Starting from the line that contains "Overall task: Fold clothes", output every remaining line of the records below exactly as it appears, that line and the last one included.

◆ Dataset records
※ ※ ※

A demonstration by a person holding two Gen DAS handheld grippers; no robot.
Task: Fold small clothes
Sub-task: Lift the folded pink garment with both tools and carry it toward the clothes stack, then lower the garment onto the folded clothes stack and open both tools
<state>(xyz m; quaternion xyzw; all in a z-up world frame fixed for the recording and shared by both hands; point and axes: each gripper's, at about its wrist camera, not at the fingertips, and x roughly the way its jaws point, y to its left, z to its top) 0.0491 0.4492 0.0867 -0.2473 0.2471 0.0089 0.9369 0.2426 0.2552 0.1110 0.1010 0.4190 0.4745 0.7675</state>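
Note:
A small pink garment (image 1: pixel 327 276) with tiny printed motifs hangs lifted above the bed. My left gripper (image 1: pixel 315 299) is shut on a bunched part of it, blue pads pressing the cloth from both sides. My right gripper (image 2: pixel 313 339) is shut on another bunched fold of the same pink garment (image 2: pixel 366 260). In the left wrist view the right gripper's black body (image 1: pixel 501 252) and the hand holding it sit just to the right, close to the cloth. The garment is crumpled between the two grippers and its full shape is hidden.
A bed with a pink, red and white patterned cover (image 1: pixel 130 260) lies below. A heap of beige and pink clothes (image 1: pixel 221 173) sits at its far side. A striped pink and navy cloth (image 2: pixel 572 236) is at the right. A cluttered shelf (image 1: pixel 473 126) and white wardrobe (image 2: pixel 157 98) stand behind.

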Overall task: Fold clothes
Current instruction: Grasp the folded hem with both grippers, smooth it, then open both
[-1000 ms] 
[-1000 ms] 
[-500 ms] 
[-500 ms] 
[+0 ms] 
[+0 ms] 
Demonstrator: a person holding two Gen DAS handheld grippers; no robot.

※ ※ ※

◆ Your response
Overall task: Fold clothes
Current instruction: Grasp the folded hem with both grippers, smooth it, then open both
[-1000 ms] 
[-1000 ms] 
[-500 ms] 
[-500 ms] 
[+0 ms] 
[+0 ms] 
Demonstrator: a person holding two Gen DAS handheld grippers; no robot.

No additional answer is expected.